Anyways, he has no issue with the counselor herself - just said he wasn't prepared to answer questions, thought it was going to be more about me, and that it truly was ME with the problem so he isn't sure WHY he is there. He basically thought he could come for one session just for her to hear his side and to meet him, then it would be back to ME going trying to figure out MY problem. He says it 'isn't him' to talk about feelings, emotions, etc. and that if I am not happy, it's up to ME to figure it out (which is why I was there...........the counselor said we BOTH need to be involved, which is why I asked HIM there).

I am not sure what I am even asking or what kind of responses I am looking for. I guess I am confused because I had some false notion in my mind that we would go to this one visit and miraculously, some epiphany would occur with him and the issue would be solved (which I KNOW is not reality), I guess I just wonder if this is the norm for someone who has never been to a counselor and really is an introvert................do I just give it more time and beg him to go back OR is his reaction more of someone who really just doesn't care?

I am rambling, but still upset that it seems like it made things WORSE by going together instead of helping


----------



## FrazzledSadHusband (Jul 3, 2014)

Would your SO feel less threatened by reading something like the 5 love languages? Maybe something to break the ice? Seeing your partner's needs listed in order sometimes helps. 

Face to face might have been a little overwhelming at first.

Not saying your needs aren't important.


----------



## SecondTime'Round (Jan 15, 2015)

I'm an introvert and I love counseling because it actually helps me draw out my feelings.

I think your H just does not care .


----------



## LilMissSunshine (Apr 10, 2015)

FrazzledSadHusband said:


> Would your SO feel less threatened by reading something like the 5 love languages? Maybe something to break the ice? Seeing your partner's needs listed in order sometimes helps.
> 
> Face to face might have been a little overwhelming at first.
> 
> Not saying your needs aren't important.


Yes, Frazzled.........I have actually read this book and quoted it so many times he zones out when I mention it. He refused to read it, but I did get him to read the chapter that outlined the languages and told him which ones were mine and which ones I THOUGHT were his. Of course he didn't buy into ANY of it and told me he didn't need a book on how to live his life. Honestly, this is the best book I had read in a long time (in terms of self-help). I learned WHY I feel so ignored sometimes when he proclaims that he loves me (he just isn't speaking my languages, which are affirmations and physical touch). He says that just 'isn't him' to act that way and then proceeds to ask me if I want him to be HIM or someone that he is not? We have fought about this off and on for years. He got a pass during those early child years because we were both too tired to focus on anything else. Now that they are old enough to take care of their own basic needs and are starting to develop their own lives, we both have more energy and time and I am reverting back to how it 'used to be'.........which was pretty decent. Him? He has become content with once every other week and if I'm lucky, once a week. He totally dissed the love languages, though I 100% think it is very much on target.


----------



## LilMissSunshine (Apr 10, 2015)

SecondTime'Round said:


> I'm an introvert and I love counseling because it actually helps me draw out my feelings.
> 
> I think your H just does not care .


He says he does and says he loves me more than anything. We are just at an impasse with this. And if we can't TALK about it, all covering it up does is just make me more angry and resentful. I don't know what to do. I just though counseling was THE solution


----------



## lifeistooshort (Mar 17, 2013)

Well his actions suggest he doesn't and there are no consequences so why should he?
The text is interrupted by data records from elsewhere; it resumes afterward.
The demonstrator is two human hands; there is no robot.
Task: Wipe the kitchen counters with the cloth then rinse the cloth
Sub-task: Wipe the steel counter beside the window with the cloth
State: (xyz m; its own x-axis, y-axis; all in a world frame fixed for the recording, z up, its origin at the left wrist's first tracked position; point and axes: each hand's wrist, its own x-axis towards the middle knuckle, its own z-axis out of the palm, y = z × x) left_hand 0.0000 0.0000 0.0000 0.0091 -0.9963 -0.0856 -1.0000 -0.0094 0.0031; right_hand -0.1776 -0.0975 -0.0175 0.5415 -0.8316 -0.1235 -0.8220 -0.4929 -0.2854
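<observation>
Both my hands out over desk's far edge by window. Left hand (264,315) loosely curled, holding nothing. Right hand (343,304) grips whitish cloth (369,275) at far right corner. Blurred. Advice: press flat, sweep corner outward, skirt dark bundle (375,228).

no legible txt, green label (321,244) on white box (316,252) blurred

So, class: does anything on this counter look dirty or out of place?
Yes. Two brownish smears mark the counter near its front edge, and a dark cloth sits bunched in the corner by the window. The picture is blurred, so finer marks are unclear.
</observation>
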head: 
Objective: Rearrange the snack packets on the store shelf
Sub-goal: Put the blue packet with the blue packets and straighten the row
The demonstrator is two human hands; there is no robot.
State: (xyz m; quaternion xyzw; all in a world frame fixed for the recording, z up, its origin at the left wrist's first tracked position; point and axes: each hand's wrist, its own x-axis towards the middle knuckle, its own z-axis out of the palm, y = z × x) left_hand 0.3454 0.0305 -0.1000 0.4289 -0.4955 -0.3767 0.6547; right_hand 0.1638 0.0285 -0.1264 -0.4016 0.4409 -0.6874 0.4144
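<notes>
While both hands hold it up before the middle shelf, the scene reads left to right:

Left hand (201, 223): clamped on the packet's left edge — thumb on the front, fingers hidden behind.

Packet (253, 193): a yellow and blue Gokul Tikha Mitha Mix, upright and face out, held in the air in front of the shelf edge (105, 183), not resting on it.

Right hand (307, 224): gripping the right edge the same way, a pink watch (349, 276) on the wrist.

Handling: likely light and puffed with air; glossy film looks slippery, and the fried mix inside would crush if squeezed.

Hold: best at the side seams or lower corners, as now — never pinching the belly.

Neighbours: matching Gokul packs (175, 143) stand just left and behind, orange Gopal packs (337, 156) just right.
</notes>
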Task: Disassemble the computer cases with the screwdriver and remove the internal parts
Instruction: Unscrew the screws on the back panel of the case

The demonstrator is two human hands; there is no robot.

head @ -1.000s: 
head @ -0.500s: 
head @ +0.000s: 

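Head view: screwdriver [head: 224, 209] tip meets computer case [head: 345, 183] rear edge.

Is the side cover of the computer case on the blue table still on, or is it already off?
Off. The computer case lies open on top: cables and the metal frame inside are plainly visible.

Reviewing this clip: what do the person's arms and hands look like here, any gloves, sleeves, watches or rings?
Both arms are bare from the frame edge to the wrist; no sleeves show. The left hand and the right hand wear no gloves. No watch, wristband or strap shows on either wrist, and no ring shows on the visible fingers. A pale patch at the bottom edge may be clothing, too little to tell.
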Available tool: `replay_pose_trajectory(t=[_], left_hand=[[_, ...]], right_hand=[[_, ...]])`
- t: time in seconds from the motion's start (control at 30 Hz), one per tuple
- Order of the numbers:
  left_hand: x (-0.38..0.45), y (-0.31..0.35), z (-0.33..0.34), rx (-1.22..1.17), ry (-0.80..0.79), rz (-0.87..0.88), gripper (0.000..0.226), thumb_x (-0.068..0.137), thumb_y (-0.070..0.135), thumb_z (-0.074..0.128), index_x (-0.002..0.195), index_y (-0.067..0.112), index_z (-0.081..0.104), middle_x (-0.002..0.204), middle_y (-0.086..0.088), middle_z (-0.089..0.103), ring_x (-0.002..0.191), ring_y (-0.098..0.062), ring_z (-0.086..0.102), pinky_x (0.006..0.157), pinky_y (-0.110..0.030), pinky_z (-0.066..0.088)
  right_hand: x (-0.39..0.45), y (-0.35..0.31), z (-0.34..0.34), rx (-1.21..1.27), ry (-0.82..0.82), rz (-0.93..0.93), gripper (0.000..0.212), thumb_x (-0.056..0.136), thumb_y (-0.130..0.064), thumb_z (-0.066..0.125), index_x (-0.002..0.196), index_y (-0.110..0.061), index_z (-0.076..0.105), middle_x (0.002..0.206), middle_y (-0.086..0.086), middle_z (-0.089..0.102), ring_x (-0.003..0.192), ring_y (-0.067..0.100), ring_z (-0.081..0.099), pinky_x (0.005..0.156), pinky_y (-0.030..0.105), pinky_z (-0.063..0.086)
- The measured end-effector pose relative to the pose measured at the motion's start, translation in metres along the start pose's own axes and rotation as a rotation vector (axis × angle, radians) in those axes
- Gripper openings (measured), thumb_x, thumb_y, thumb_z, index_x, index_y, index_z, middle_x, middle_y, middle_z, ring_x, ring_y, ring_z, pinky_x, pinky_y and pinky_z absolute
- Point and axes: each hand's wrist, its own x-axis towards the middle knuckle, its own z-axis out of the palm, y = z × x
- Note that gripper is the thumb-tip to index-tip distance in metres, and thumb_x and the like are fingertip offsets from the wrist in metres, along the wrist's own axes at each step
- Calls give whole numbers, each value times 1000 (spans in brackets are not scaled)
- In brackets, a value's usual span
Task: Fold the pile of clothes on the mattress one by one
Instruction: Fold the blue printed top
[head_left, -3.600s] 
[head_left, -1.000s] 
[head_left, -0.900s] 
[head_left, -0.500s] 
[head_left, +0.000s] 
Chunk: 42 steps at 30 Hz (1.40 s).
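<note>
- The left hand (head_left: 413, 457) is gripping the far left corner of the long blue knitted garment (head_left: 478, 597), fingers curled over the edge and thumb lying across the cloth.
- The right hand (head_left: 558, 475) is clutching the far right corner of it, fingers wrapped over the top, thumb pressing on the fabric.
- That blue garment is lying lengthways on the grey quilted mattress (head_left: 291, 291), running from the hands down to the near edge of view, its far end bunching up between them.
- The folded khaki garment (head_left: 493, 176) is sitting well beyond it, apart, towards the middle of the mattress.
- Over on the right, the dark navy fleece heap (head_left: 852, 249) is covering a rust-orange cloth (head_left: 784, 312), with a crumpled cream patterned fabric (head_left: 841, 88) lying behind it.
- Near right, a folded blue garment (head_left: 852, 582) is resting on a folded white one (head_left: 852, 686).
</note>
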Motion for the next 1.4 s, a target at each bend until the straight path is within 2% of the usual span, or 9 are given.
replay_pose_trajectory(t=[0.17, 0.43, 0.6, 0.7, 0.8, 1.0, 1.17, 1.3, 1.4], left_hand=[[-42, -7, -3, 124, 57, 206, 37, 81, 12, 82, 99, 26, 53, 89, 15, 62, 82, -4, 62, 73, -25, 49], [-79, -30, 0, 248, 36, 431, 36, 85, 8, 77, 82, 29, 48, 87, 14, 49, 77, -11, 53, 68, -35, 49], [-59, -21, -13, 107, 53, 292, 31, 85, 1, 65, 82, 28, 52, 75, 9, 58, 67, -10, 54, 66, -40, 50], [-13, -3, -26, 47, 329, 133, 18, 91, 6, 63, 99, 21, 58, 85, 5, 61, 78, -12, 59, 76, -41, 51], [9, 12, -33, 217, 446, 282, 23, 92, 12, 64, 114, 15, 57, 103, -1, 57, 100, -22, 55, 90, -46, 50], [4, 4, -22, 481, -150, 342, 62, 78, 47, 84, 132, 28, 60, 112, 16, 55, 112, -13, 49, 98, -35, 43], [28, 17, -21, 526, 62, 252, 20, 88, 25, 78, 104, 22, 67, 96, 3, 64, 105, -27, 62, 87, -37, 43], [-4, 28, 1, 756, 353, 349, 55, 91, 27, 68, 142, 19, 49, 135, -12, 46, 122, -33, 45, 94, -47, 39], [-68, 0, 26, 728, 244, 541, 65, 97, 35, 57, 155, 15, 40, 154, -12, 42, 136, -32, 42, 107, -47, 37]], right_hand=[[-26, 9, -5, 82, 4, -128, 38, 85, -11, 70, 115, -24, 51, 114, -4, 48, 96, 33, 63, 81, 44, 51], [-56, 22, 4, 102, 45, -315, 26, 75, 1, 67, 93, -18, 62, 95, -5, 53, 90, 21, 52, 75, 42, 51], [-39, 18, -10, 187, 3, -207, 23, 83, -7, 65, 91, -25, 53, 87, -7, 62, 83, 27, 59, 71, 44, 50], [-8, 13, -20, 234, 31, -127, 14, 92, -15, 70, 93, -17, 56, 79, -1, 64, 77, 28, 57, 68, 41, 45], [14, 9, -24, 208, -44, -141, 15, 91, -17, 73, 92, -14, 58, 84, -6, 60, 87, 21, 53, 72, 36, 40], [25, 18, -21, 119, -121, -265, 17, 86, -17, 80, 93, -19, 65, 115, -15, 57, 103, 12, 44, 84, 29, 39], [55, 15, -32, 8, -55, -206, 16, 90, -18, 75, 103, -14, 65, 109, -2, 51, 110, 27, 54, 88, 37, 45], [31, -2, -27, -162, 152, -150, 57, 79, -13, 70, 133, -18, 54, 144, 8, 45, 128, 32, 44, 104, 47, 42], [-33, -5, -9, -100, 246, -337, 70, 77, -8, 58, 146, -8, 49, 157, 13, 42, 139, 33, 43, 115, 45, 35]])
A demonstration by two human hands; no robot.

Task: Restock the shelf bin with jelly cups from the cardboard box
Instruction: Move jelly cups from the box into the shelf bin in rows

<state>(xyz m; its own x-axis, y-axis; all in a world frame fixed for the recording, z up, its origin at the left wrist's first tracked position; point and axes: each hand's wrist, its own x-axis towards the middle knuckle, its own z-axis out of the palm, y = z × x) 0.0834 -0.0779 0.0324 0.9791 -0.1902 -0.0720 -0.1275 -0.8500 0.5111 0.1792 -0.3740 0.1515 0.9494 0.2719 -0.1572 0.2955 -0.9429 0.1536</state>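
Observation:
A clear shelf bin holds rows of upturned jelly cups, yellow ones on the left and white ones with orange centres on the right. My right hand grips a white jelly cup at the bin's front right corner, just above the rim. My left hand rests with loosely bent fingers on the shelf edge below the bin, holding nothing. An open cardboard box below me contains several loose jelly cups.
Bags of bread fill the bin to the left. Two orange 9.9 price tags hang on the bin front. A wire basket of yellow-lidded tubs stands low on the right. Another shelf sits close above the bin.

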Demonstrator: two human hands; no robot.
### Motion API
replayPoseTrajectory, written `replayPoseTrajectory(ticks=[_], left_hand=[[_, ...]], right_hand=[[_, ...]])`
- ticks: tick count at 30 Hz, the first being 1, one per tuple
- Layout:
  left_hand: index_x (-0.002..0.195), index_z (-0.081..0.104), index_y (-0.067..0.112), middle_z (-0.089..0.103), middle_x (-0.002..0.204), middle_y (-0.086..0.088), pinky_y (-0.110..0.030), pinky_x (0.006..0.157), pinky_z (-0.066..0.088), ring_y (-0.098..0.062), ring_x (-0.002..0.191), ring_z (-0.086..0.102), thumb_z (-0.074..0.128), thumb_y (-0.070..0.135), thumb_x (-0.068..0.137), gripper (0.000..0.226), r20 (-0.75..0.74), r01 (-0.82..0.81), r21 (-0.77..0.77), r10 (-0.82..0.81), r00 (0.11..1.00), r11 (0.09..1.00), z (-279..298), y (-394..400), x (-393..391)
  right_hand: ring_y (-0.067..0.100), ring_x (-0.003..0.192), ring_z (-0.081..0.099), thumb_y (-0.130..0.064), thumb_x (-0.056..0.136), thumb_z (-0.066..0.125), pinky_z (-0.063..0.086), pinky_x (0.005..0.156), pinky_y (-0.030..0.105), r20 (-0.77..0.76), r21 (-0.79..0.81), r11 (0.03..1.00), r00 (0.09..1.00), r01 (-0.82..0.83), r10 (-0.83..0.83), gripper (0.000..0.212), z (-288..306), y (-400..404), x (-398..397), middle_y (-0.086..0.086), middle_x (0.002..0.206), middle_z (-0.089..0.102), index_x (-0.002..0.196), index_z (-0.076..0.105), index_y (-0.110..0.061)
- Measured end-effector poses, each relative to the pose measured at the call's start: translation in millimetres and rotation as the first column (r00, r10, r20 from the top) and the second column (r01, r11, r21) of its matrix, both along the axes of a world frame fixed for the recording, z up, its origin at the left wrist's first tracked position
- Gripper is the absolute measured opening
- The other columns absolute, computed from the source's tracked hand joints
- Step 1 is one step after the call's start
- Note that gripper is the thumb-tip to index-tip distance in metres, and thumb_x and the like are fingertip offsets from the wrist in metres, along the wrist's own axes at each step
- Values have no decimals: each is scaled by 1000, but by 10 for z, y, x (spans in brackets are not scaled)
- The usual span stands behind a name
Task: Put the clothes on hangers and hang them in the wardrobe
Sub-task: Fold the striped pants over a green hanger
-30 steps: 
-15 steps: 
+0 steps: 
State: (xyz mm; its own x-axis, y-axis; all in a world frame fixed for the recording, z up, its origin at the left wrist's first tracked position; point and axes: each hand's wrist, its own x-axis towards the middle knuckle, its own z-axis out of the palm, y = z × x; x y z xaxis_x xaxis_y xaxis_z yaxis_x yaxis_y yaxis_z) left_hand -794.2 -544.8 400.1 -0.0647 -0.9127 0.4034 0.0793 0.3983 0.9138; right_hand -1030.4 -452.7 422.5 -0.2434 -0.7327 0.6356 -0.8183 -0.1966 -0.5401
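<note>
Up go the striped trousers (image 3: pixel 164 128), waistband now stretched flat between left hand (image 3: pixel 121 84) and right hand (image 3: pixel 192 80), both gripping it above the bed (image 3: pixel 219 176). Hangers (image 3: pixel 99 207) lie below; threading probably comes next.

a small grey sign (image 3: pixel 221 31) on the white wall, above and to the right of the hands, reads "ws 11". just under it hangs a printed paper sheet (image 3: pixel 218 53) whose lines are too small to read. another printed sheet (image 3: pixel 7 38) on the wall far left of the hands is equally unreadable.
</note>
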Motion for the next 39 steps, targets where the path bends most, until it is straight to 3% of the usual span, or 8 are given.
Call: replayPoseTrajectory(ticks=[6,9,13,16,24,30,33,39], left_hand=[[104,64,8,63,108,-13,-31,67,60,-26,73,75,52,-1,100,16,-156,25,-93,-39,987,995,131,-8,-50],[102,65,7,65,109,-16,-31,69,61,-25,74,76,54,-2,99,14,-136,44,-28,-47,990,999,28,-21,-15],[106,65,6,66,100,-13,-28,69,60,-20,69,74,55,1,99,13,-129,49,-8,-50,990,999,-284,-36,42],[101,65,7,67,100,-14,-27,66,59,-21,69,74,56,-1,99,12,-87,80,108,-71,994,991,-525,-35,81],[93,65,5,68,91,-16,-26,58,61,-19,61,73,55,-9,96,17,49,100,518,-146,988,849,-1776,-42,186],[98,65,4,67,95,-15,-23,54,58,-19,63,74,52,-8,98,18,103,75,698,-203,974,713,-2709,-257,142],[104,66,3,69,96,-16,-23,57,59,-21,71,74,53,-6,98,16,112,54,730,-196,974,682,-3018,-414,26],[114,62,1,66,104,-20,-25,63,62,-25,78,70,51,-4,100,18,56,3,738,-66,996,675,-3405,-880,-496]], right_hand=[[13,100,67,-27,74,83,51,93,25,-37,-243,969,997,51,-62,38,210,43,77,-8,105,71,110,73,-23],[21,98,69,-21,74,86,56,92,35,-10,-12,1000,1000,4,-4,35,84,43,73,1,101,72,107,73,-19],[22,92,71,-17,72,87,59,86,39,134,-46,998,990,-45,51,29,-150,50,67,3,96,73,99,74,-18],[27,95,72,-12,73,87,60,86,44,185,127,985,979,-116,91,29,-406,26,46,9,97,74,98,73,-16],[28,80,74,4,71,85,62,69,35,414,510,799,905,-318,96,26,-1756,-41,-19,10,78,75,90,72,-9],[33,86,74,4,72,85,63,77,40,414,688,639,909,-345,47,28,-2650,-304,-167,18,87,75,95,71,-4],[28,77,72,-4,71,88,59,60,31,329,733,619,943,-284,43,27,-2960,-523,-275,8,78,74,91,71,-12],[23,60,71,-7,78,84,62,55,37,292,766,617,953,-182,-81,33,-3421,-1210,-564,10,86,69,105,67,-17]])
And his question is valid. Why would you want to beg for sex from someone who's not interested? Just seems demeaning to me.
_Posted via Mobile Device_


----------



## mary35 (Jul 18, 2010)

How did the counselor handle the session and what was her take on it?

Has he refused to go back?


----------



## EleGirl (Dec 3, 2011)

lifeistooshort said:


> Well his actions suggest he doesn't and there are no consequences so why should he?
> 
> And his question is valid. Why would you want to beg for sex from someone who's not interested? Just seems demeaning to me.


I agree with this. 

He has made it clear that he sees no reason to change. He sees no reason to do things that please you. He does not want much sex with you.

There is not much of anything you can do to change him. You can change yourself. So put the focus on yourself.

What are the things that he thinks that he is doing that show his love for you?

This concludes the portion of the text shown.